Despite massive public water safety campaigns, 50 000 children leave primary school each year unable to swim. Despite strict rules for Pool fencing, children still drown in home pools, in dams and in waterways.

Despite intensive Surf Life Saving campaigns, children still swim outside the flags and get caught in rips. And the risk isn't just in pools. When was the last time your child did one of these activities: dangerous activities: * Had a bath; * Swam in the ocean; * Played next to a dam; * Swam in a friend's pool;* Sat in a spa; * Sailed on a boat. Last year 31 children died in baths, spas, pools and waterways. 81 per cent of the children who drowned last year were killed as a result of falling into water. When a child falls into the water, there's usually no scream, no struggle. It's silent, expect for a small splash If you follow these simple rules as closely as you can, knowing that if you don't, the consequences will change your life forever, then you're most of the way there.

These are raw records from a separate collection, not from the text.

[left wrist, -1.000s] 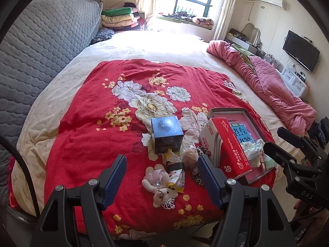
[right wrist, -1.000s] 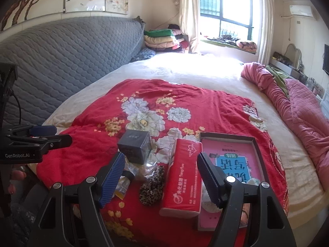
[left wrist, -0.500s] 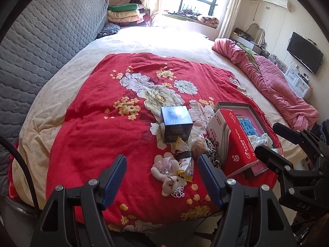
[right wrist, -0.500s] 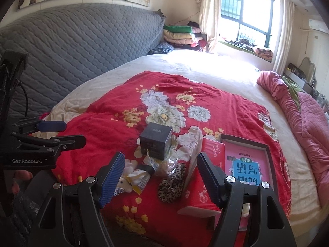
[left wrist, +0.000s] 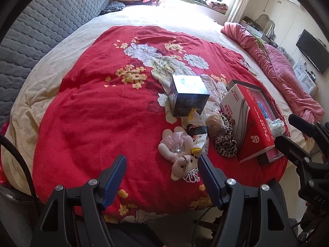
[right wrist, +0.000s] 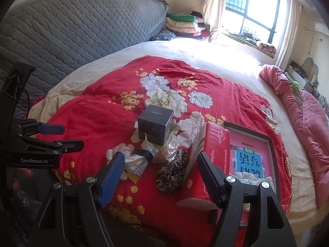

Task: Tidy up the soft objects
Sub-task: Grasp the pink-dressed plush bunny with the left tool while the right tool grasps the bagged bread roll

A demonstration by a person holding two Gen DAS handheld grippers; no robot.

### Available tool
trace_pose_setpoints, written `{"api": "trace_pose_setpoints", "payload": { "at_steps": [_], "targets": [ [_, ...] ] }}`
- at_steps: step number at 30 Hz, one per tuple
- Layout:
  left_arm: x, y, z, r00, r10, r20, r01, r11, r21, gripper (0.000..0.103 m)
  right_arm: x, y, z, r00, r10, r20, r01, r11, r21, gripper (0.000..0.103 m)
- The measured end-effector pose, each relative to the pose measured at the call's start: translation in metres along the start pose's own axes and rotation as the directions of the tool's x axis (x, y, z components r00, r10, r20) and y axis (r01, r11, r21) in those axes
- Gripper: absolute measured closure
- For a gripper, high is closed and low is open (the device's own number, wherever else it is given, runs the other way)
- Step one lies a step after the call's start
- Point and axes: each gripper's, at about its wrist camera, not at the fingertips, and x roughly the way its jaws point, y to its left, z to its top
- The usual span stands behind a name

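Observation:
On the red flowered blanket (left wrist: 86,111) lies a white plush toy (left wrist: 181,156) with a pink bow, beside a leopard-print scrunchie (left wrist: 225,142), a crinkly snack packet (left wrist: 198,135) and a clear bag with something beige inside (left wrist: 213,120). My left gripper (left wrist: 161,164) hangs open above the blanket's near edge, the plush just ahead of its right finger. My right gripper (right wrist: 160,162) is open too, with the scrunchie (right wrist: 172,173) and packet (right wrist: 137,164) ahead between its fingers. Nothing is held.
A dark cube box (left wrist: 188,95) stands behind the soft items. A red tissue pack (left wrist: 249,121) leans on a framed book tray (right wrist: 249,158). A pink quilt (left wrist: 283,72) lies along the far right. A grey padded headboard (right wrist: 72,26) is left; folded blankets (right wrist: 183,22) are stacked by the window.
Both grippers have come down and closer to the pile of items, which now looks larger in both views. Their jaws stayed open.

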Motion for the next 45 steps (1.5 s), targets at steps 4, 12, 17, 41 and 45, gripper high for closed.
{"api": "trace_pose_setpoints", "payload": {
  "at_steps": [4,12,17,41,45],
  "targets": [
    [0.013,-0.004,-0.004,1.000,-0.002,-0.031,0.002,1.000,0.014,0.032,0.010,0.001,-0.005,1.000,-0.001,-0.024,0.000,1.000,-0.014,0.029],
    [0.044,-0.015,-0.012,0.993,-0.041,-0.108,0.044,0.999,0.019,0.032,0.029,-0.002,-0.013,0.998,0.006,-0.058,-0.007,1.000,-0.016,0.029],
    [0.073,-0.024,-0.013,0.984,-0.066,-0.164,0.068,0.998,0.005,0.032,0.043,-0.010,-0.016,0.997,-0.010,-0.078,0.009,1.000,-0.009,0.029],
    [0.110,0.008,0.004,0.983,-0.098,-0.156,0.087,0.993,-0.075,0.030,0.155,0.000,0.005,0.954,-0.074,-0.291,-0.011,0.959,-0.283,0.029],
    [0.114,0.009,0.005,0.982,-0.096,-0.162,0.085,0.994,-0.070,0.030,0.176,0.007,0.006,0.940,-0.090,-0.329,-0.031,0.938,-0.345,0.029]
  ]
}}
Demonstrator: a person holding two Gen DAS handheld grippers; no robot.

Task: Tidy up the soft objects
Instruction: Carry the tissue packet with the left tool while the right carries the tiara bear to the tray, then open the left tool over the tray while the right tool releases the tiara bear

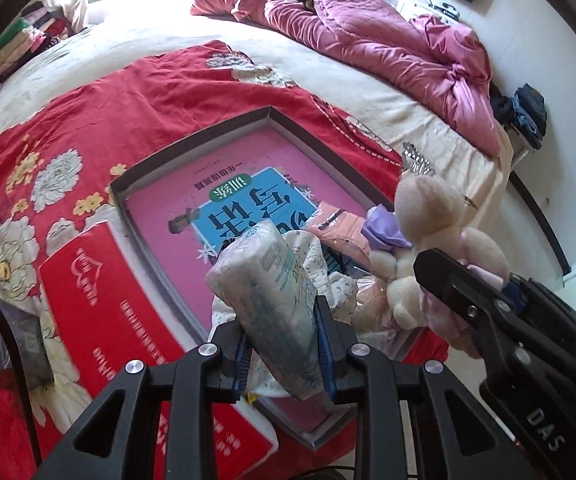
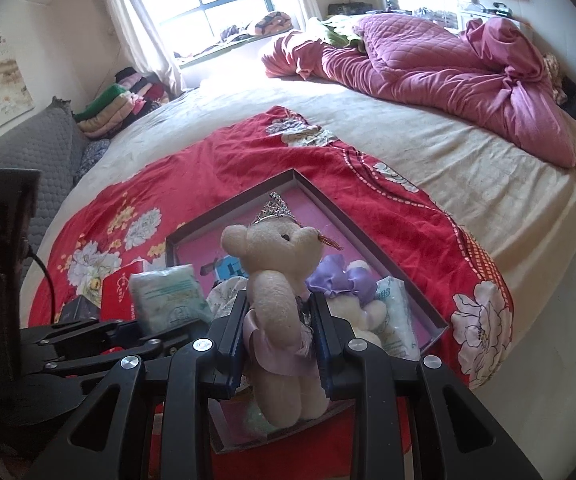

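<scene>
My left gripper (image 1: 284, 320) is shut on a white tissue pack (image 1: 268, 292) and holds it above the near end of a shallow grey-rimmed box (image 1: 192, 140) with a pink and blue bottom. My right gripper (image 2: 280, 312) is shut on a cream teddy bear (image 2: 276, 280) with a silver tiara and a pink skirt, held over the same box (image 2: 351, 216). The bear also shows in the left wrist view (image 1: 427, 216). The tissue pack shows in the right wrist view (image 2: 168, 296). A purple bow (image 2: 335, 280), a second tissue pack (image 2: 397, 316) and a floral cloth (image 1: 327, 280) lie in the box.
The box rests on a red floral blanket (image 1: 88, 112) on a cream bed (image 2: 447, 152). A red flat box (image 1: 108, 288) lies left of the box. A crumpled pink quilt (image 2: 447, 64) is at the far right. Folded clothes (image 2: 124, 96) are stacked by the window.
</scene>
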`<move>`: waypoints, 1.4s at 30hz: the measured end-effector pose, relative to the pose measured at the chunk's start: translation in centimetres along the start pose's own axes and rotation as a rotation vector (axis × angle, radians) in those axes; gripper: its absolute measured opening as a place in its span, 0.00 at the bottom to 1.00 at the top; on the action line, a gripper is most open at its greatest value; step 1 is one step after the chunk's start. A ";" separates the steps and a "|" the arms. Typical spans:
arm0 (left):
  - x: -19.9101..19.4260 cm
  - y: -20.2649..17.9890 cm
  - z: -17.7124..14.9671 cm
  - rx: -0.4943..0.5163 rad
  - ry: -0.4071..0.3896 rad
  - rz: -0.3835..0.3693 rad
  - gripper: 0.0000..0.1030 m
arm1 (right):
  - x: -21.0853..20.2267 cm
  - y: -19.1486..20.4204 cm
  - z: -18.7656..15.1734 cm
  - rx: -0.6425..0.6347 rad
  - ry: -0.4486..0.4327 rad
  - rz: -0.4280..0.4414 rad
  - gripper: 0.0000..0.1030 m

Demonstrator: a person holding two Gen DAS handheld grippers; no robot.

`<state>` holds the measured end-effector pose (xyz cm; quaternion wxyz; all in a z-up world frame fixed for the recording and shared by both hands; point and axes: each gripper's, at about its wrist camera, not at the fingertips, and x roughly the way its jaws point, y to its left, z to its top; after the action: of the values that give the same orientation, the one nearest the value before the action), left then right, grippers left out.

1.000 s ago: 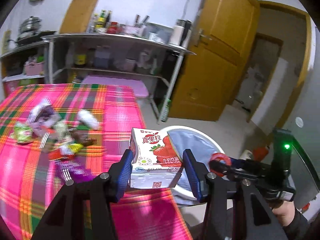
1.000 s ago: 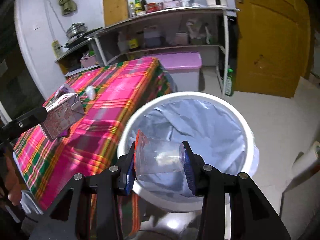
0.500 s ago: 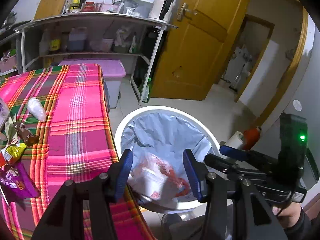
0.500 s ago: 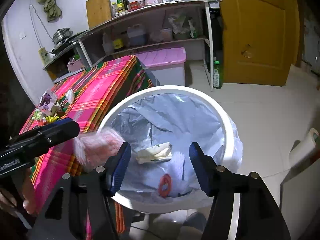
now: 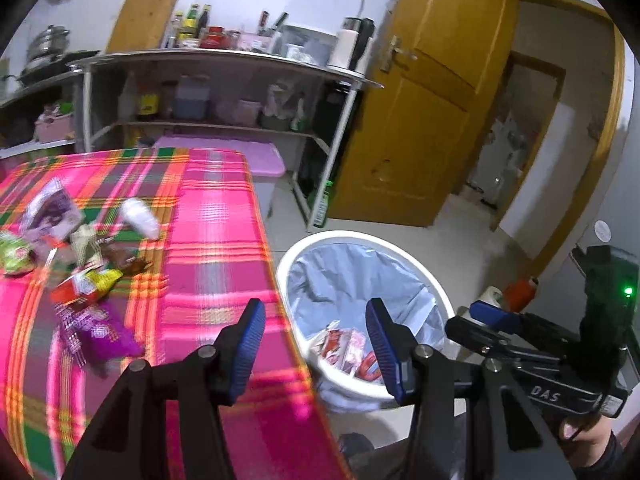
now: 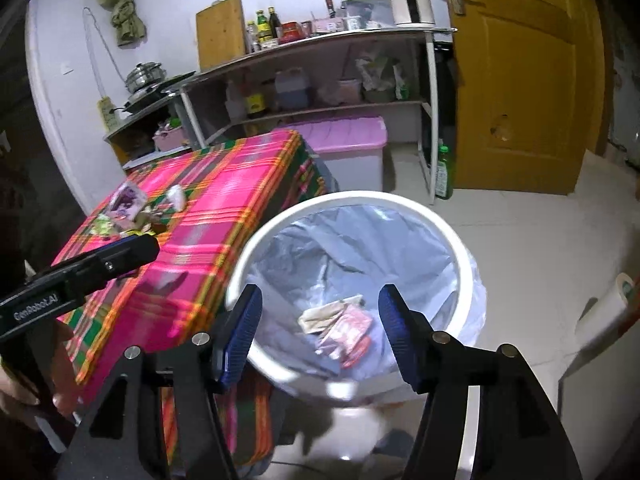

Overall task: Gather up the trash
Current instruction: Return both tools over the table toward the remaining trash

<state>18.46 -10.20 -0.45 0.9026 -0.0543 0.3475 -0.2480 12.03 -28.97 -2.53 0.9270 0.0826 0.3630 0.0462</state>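
Right wrist view: right gripper (image 6: 320, 328) has just opened and hangs empty, cup gone into the bin (image 6: 460, 248). Left gripper (image 5: 316, 344) gapes empty too, its carton (image 5: 344, 348) dropped in, so it's back to the table (image 5: 216, 248) litter.

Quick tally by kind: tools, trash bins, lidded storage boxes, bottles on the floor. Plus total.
tools: 2, the left tool and the right tool, both open and empty; the right one's jaws have just been opening
trash bin: 1
pink-lidded storage box: 1
green bottle on the floor: 1
Total: 5
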 end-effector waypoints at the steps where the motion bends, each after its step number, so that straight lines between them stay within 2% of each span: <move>1: -0.8 0.3 -0.4 -0.002 -0.007 0.015 0.51 | -0.2 0.3 -0.1 -0.004 0.000 0.008 0.60; 6: -3.6 1.3 -2.2 0.001 -0.030 0.062 0.50 | -1.3 2.9 -1.2 -0.047 -0.009 0.045 0.60; 14: -7.1 3.7 -4.4 -0.021 -0.061 0.138 0.36 | -1.1 6.6 -1.8 -0.105 0.017 0.112 0.59; 21: -8.8 6.0 -5.1 -0.062 -0.074 0.213 0.35 | -0.3 8.6 -1.9 -0.135 0.036 0.180 0.59; 28: -9.7 8.9 -5.1 -0.113 -0.077 0.270 0.36 | 1.0 10.9 -1.7 -0.183 0.074 0.211 0.59; 42: -12.1 15.5 -3.7 -0.182 -0.112 0.358 0.37 | 4.9 18.5 0.3 -0.339 0.088 0.276 0.59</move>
<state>14.70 9.41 -0.10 0.9417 -0.0867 0.3217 -0.0477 15.38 -10.10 -2.11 0.8958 -0.0276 0.3754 0.2364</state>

Always keep these safety tips in mind around water: 

1.  NEVER leave your children unattended in water: pools, baths, spas, dams, creeks, the ocean.

2. NEVER leave your children unattended NEAR water.

3. Teach your children how to float on their backs.

4. Teach them how to swim.

5. Teach them to swim between the flags at beaches.

6. Put life jackets on them whenever they're on deck on a boat.

7. Fence your pools.

8. Fence a safe area to play for children on larger properties with dams.

9. Learn CPR and first aid.

10. Teach your kids basic first aid.

11. Do a head count and keep on counting every few minutes.

What water safety measures does your family follow ?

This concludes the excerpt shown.